The Booker Prize – The Short List – Prognostics

This year, thanks to Corona the Booker prize will be discerned on the 19th of November, SO I’m going into prognostics “say it with data”.

I have one month left to finish reading the shortlist and to predict, foresee, guess the winner.

You will see it here first, I’m sure the Booker jury will copy me soon after so here goes!



Claudie Hunzinger ‘Les Grands Cerfs’


The economic impact for the Rhineland can be summarised as follows: 1 deer shot = 1260 euros saved for the timber industry.***


Years ago, Nils and Pamina, still students take the radical decision to move to the mountains and live on a high prairie cut of from the world in this book read for the Roman de Rochefort. Sure each year at set times they heard wild life noises and discovered their young trees had been massacred in the morning, but then Léo arrived, maybe an ex-military man, wanting to know if he can set up an observation post on their land and then for ten years not much happens.

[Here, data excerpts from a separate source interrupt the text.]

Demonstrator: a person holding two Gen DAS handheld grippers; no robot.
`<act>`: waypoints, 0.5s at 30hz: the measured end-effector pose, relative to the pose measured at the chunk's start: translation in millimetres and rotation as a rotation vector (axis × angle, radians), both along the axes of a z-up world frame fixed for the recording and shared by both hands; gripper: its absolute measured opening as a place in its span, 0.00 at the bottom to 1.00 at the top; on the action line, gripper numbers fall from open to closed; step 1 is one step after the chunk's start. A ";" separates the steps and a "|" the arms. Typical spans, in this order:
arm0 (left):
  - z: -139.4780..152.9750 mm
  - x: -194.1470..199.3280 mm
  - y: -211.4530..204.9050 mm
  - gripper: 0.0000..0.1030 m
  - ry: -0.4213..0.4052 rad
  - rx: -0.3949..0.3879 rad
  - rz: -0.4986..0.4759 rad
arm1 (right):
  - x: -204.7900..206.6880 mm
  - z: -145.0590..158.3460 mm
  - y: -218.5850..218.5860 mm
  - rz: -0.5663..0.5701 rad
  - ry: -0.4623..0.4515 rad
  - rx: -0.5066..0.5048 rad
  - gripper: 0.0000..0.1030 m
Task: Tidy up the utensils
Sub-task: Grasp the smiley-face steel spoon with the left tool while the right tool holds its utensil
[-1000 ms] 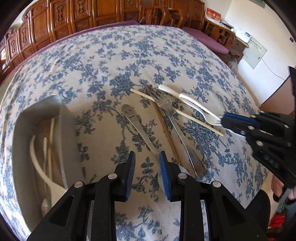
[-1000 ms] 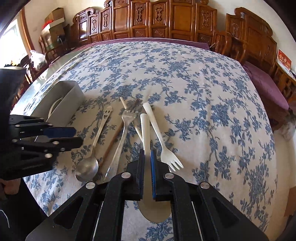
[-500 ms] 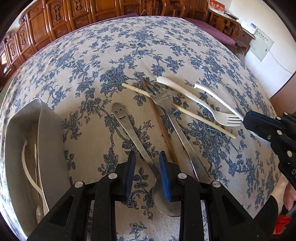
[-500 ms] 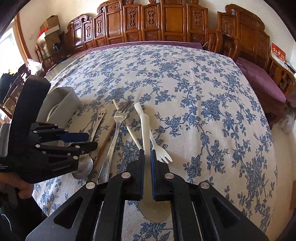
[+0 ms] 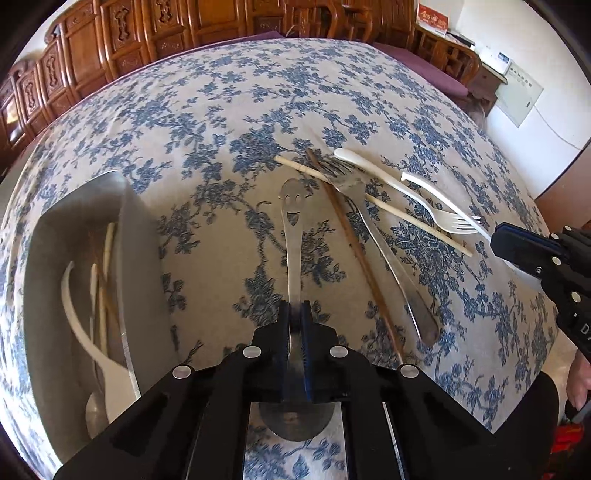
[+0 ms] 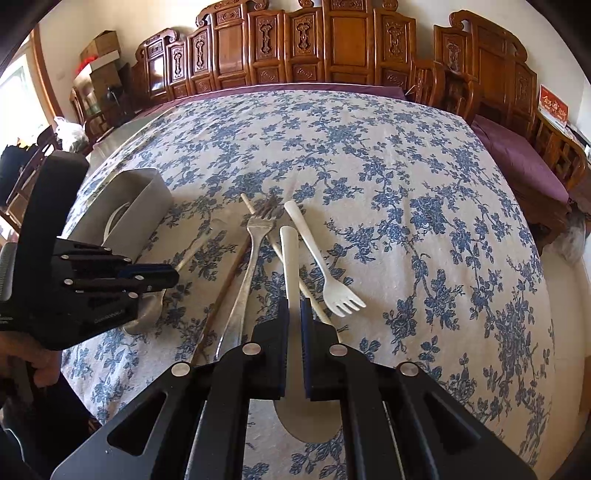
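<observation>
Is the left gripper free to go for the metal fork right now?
Probably not yet: the left gripper has just closed on the metal spoon. The metal fork lies close by, on the white chopstick, uncovered.

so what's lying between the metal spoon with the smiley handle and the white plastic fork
In the left wrist view, between the smiley spoon and the white fork lie a dark brown chopstick, a metal fork and a pale chopstick crossing under them.

Carved wooden chairs (image 6: 332, 48) line pale walls (image 6: 66, 29); perhaps a window left.
</observation>
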State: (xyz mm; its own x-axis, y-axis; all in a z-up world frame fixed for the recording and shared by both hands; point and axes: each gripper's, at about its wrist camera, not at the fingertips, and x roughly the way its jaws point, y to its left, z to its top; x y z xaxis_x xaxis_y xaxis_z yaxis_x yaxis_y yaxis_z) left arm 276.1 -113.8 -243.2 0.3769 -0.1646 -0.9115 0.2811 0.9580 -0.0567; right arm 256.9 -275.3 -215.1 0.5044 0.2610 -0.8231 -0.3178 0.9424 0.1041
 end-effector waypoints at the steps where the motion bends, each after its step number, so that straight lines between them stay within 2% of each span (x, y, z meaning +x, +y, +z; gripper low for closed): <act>1: 2.3 -1.8 2.6 0.05 -0.006 -0.006 0.000 | -0.5 0.7 0.9 -0.001 0.000 0.000 0.07; 15: 49.3 -24.5 27.6 0.05 -0.111 -0.073 -0.006 | -9.0 11.6 19.3 -0.002 -0.020 0.027 0.07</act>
State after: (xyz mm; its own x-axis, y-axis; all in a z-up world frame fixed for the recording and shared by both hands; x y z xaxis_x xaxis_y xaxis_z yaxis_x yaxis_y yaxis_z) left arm 251.6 -86.1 -193.9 0.4738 -0.2317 -0.8496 0.2950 0.9508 -0.0948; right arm 247.9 -256.0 -203.6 0.5212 0.2821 -0.8054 -0.3177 0.9401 0.1237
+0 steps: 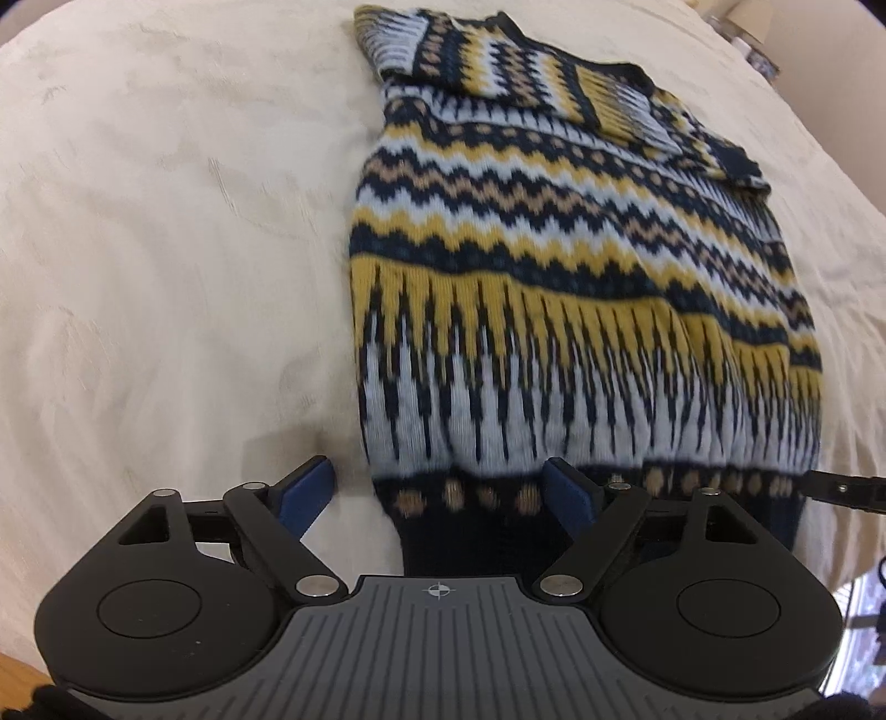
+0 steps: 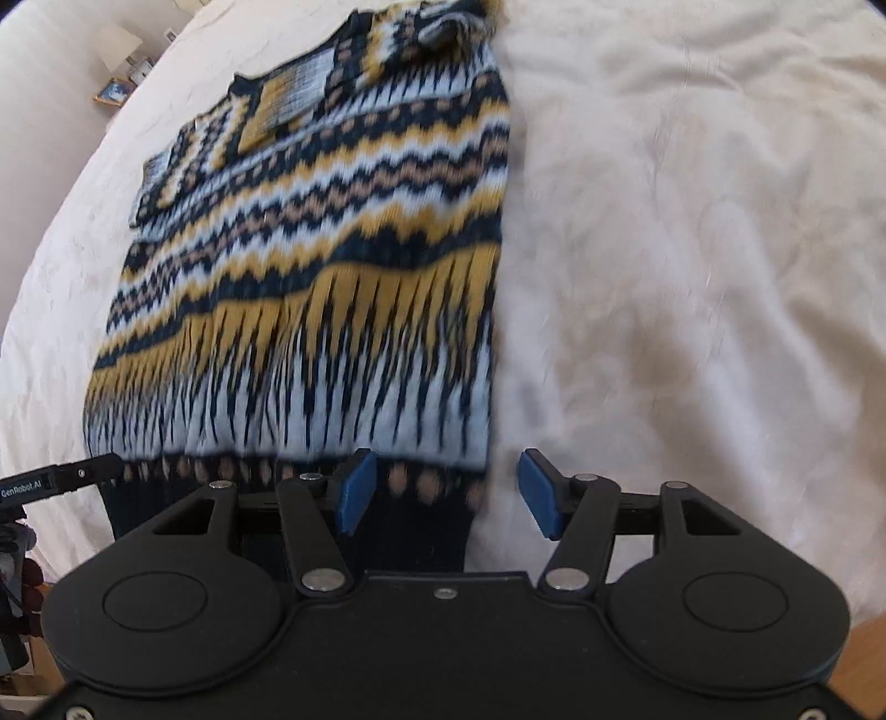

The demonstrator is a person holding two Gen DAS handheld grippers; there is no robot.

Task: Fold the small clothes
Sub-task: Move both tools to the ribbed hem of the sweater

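We see the soft, floppy navy, yellow and white zigzag-knit sweater [image 1: 554, 266] on the cream bed [image 1: 166, 221]; both jaws spread, we'd pinch its lower hem corners

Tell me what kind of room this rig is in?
Likely a bedroom. The patterned sweater lies on a cream bedspread covering a wide soft surface, and a lamp with a framed picture sits on a small stand beyond its edge.
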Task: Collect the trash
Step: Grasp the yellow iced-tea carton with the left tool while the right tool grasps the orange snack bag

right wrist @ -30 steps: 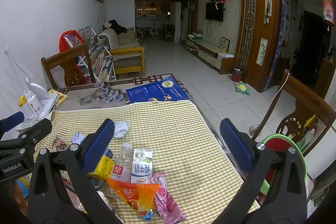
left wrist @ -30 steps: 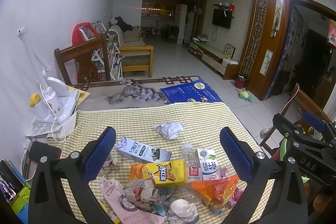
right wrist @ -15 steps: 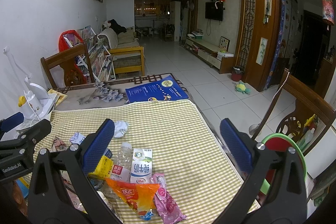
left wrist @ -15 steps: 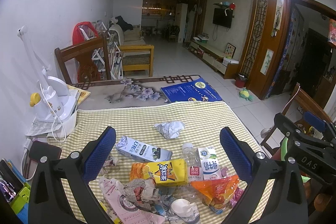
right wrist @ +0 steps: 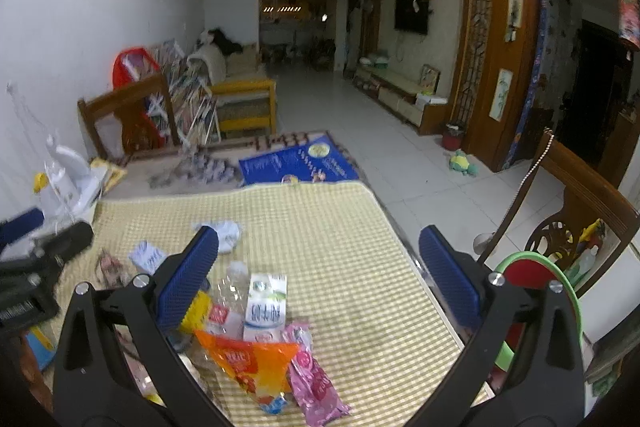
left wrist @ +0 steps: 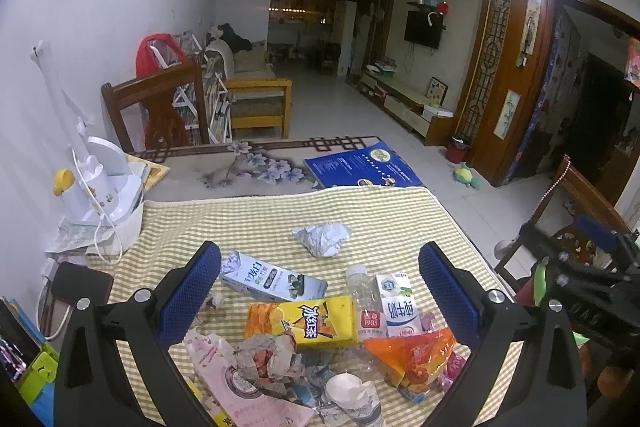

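Observation:
Trash lies heaped at the near end of the checked tablecloth point(left wrist: 260, 223): a yellow snack box point(left wrist: 308, 323), a grey-white carton point(left wrist: 272, 279), a clear bottle point(left wrist: 366, 299), a white milk carton point(left wrist: 400, 307), an orange wrapper point(left wrist: 412, 355) and a crumpled foil ball point(left wrist: 324, 239). My left gripper point(left wrist: 318, 291) hangs open above the heap, holding nothing. The right gripper point(right wrist: 320, 275) is open too, over the milk carton point(right wrist: 266, 307), orange wrapper point(right wrist: 252, 359) and pink wrapper point(right wrist: 314, 379). A green-rimmed bin point(right wrist: 536, 299) stands beside the table's right edge.
A white lamp base point(left wrist: 100, 199) with a cord and a dark phone point(left wrist: 80, 285) sit at the table's left. A blue booklet point(left wrist: 360, 167) lies at the far end. Wooden chairs stand at the far left point(left wrist: 160, 107) and right point(right wrist: 580, 211).
The right wrist view has blurred and swung slightly, so the right gripper is moving. The left gripper and the trash heap stay as they were.

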### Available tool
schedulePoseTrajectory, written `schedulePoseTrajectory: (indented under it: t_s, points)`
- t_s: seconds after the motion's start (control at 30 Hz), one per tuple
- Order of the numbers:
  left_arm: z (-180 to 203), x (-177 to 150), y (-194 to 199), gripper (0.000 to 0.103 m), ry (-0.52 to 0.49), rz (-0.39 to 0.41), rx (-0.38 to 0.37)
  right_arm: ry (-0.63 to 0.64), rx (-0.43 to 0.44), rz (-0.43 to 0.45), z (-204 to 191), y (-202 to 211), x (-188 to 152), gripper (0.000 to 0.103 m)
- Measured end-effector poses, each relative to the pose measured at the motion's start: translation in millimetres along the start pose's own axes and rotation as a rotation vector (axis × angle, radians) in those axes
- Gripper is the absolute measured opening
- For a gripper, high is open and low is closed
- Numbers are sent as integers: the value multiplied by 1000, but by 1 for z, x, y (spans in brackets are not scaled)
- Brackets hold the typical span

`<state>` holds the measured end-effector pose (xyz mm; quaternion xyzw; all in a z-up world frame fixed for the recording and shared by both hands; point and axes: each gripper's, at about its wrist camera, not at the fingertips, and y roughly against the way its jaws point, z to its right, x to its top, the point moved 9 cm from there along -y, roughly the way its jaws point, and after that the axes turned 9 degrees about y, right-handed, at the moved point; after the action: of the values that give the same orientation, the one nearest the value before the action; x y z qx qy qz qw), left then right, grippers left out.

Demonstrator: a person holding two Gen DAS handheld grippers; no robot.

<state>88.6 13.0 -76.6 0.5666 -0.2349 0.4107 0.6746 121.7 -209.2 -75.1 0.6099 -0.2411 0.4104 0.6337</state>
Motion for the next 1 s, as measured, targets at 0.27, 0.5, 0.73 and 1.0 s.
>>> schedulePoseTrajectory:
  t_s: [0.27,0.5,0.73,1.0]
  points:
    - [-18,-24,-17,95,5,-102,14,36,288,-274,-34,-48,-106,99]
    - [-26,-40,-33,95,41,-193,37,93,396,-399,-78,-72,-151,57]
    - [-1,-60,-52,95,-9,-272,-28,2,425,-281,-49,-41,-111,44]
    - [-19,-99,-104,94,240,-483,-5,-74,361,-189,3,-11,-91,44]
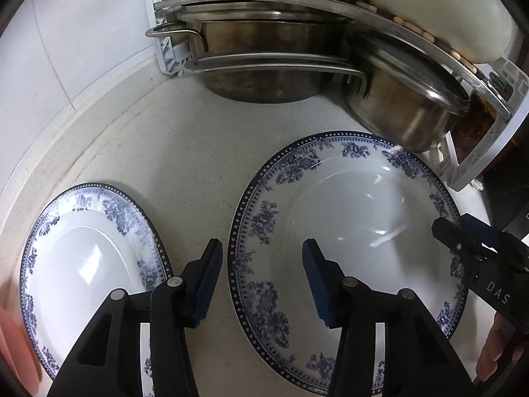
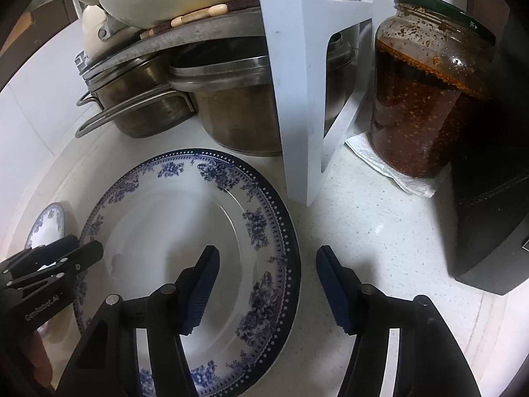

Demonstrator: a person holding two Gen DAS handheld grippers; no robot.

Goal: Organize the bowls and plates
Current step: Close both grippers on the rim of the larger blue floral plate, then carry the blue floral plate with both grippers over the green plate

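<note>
Blue-and-white porcelain is filling the left wrist view: 2 round plates with blue floral rims are lying flat on the pale speckled stone counter (image 1: 185, 152). The large blue-and-white floral plate (image 1: 347, 211) is sitting right of centre, and the smaller blue-and-white floral plate (image 1: 89, 258) is sitting at the near left, apart from it. The left gripper (image 1: 261, 279) is hanging over the large plate's left rim, one blue-padded finger above the bare counter between the 2 plates, the other above the plate's well. Its jaws are standing partly apart with the rim between them; I cannot tell whether the pads are touching it. The right gripper (image 1: 463, 231) is reaching in at the plate's right rim. At the far side, tarnished steel pots (image 1: 264, 59) are sitting under a white plastic rack (image 1: 482, 145).

In the right wrist view, the right gripper (image 2: 267, 286) is straddling the large plate's (image 2: 185, 231) right rim, jaws parted, one finger over the well and the other over the counter (image 2: 380, 231); no pad is visibly pressing. The left gripper (image 2: 82, 248) is showing at the plate's left edge, the smaller plate (image 2: 46, 225) beyond it. A glass jar of dark red chilli paste with a green lid (image 2: 426, 92) is standing at the far right on a folded white paper towel (image 2: 396, 172), beside a black box (image 2: 492, 225).
</note>
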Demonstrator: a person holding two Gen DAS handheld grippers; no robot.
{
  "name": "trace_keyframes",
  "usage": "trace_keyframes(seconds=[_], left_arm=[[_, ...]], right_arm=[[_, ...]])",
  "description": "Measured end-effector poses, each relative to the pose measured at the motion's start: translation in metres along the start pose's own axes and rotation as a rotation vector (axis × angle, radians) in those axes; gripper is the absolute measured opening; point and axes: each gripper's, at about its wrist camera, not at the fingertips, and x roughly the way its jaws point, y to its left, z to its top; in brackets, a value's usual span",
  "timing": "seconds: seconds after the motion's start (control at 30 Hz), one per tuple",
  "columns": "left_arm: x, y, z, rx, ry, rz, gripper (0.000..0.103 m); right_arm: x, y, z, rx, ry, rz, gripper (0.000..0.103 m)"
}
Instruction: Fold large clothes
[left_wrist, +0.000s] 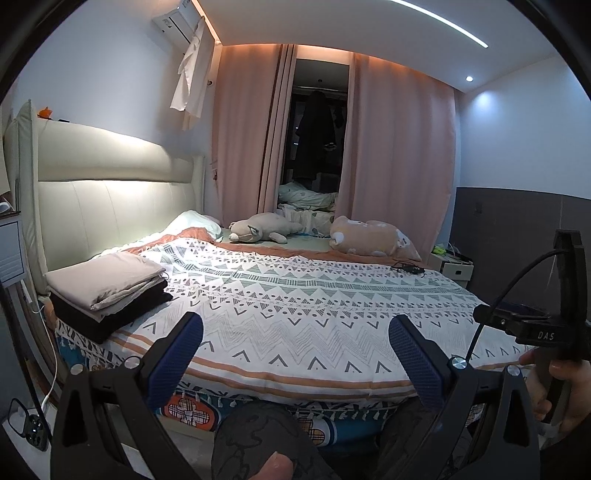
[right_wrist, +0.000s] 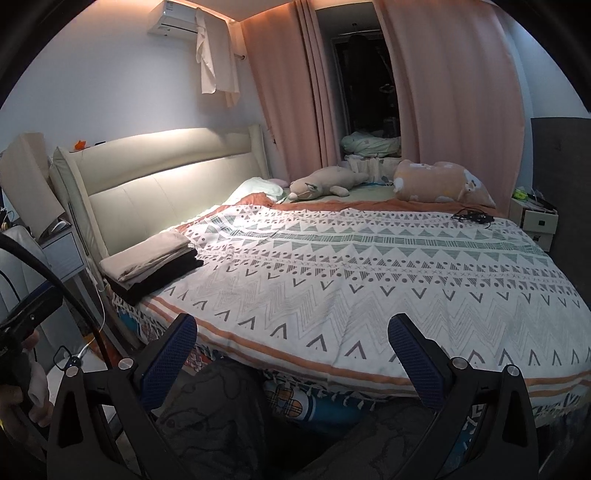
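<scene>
We hold both tongs above the near edge of the bed (left_wrist: 332, 302), and both are spread wide with nothing between their blue pads: the left tongs (left_wrist: 295, 354) at the bottom of the left wrist view, the right tongs (right_wrist: 291, 350) at the bottom of the right wrist view.

We judge the folding largely done, or between garments. A stack of folded clothes (left_wrist: 107, 291) sits at the left of both frames, on the bed's near left corner just beside the headboard (left_wrist: 110, 192): a beige piece on top, a black one under it, and what may be a thin beige layer between them, though the view is too coarse for us to be sure. No loose garment lies on the patterned bedspread (right_wrist: 369, 266) in front of us, so whatever is left to fold must come from outside these pictures.

The stack is a flat rectangle. In the left wrist view its long axis runs from lower left to upper right, along the headboard, and its folded edges face right, toward the middle of the bed.
</scene>
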Motion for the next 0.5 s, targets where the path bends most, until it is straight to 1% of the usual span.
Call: trace_keyframes(seconds=[0.23,0.37,0.5], left_arm=[[-0.0002,0.0016,-0.0012,-0.01,-0.005,0.02,0.103],[-0.0032,0.0029,-0.0015,-0.014,-0.026,0.057,0.103],[-0.0036,0.0043,-0.0006,-0.016,-0.013,0.056,0.103]], right_arm=[[0.0015,0.0018,-0.0008,-0.003,-0.003,0.003,0.103],[0.0023,-0.0017,-0.0022,0.009,0.002,-0.004,0.103],[0.0035,-0.0037,-0.0022,0.019,0.006,-0.003,0.103]])
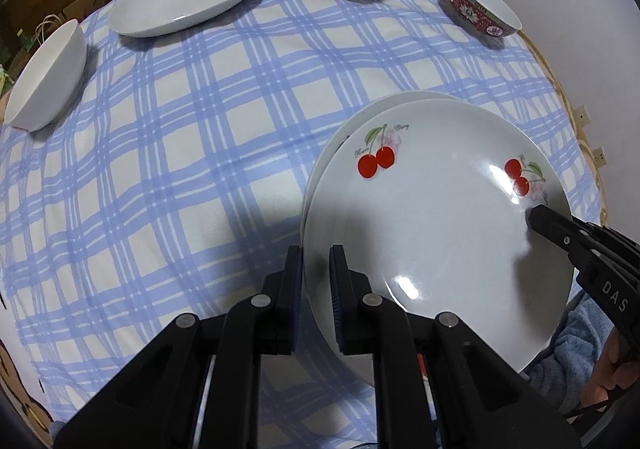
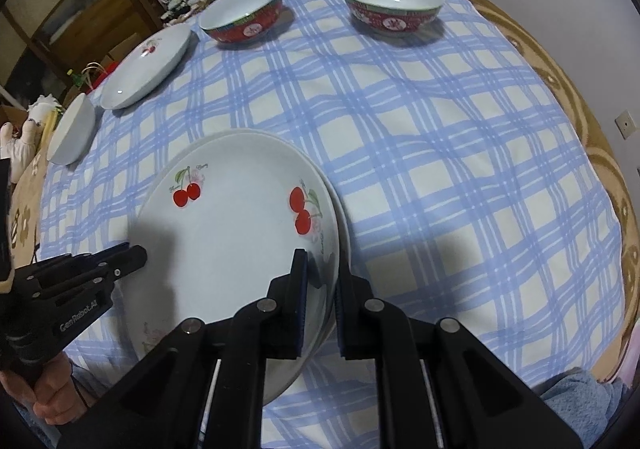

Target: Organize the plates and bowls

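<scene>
- Counter point(image 1: 200, 177), under blue-checked cloth, carries everything.
- Cherry plate point(image 1: 432, 233), near edge, sits on second plate point(image 1: 352, 117).
- Left gripper point(image 1: 316, 289) pitched steeply down, fingers point(image 1: 294, 289) clamped on plate's left rim.
- Right gripper point(image 2: 322, 289) likewise steep, fingers point(image 2: 300, 289) clamped on right rim.

The cherry plate point(image 1: 432, 233) is clamped at its near-left rim by the left gripper point(image 1: 316, 289) and at its right rim by the right gripper point(image 1: 538, 215) (another plate lies beneath).
</scene>
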Available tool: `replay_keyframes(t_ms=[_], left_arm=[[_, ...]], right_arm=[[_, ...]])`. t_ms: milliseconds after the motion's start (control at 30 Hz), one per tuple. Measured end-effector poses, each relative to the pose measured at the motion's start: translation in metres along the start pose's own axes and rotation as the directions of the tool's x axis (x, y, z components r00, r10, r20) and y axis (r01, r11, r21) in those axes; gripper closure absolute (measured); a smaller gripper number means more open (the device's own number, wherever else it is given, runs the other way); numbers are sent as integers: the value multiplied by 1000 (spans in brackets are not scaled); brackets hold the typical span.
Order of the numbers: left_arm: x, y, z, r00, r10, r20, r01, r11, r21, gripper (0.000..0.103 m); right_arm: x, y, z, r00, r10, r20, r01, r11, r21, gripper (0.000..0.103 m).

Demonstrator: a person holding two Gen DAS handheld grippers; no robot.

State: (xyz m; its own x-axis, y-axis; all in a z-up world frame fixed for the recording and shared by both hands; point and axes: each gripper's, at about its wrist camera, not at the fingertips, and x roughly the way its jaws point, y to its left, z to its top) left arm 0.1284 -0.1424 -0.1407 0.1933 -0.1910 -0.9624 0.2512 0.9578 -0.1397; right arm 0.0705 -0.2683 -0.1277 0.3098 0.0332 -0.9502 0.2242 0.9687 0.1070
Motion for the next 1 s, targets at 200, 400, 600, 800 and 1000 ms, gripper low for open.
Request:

Léo tells Pamina of the stags he observes and of which he takes photos, of Wow of Apollo, of Arador and of Geronimo. Léo who has observed these animals and knows them has given them names to personalise them. Slowly Pamina is pulled into the story until one day she gives in to a whim and goes to the observation point. She slowly learns that observing these animals is 99% waiting and 1 % observation, she is drawn in to Léo’s tales and marvels at these wonderful creatures. As she gets to know more about them, of their world, of their vocabulary, antlers, horns, velvet, moult and feels she knows them, of their life cycle, the animals begin to be shot, the wonderful Wow and the old clever Arador.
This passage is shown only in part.